[RECORDED DATA — start]

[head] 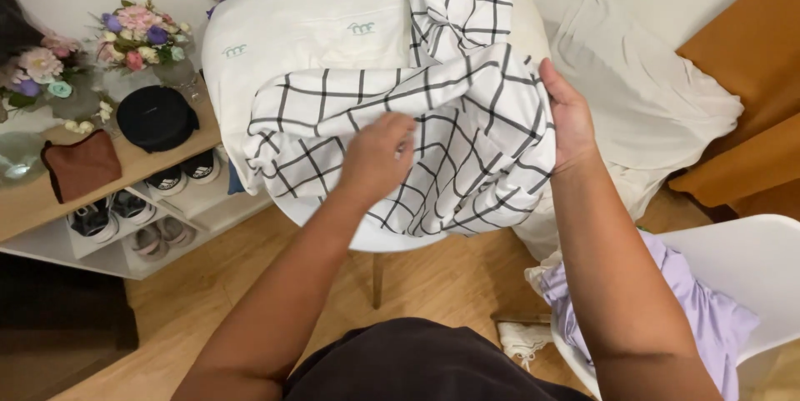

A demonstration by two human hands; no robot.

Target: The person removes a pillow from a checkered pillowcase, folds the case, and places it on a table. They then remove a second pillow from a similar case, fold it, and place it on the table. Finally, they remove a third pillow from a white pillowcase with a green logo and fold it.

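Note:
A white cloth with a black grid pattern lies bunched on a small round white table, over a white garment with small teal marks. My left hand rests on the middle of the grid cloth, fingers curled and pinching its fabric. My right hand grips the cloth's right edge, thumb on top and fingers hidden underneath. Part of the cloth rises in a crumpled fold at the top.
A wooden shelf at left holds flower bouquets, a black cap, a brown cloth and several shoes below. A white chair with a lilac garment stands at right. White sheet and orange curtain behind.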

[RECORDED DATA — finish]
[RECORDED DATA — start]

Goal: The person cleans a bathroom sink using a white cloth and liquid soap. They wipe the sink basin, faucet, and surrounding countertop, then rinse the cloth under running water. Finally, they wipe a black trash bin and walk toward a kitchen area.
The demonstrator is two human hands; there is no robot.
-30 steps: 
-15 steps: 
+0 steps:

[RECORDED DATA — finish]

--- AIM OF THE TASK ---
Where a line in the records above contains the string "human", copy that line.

--- YOUR SOLUTION ---
A demonstration by two human hands; no robot.
The demonstrator is two human hands; there is no robot.

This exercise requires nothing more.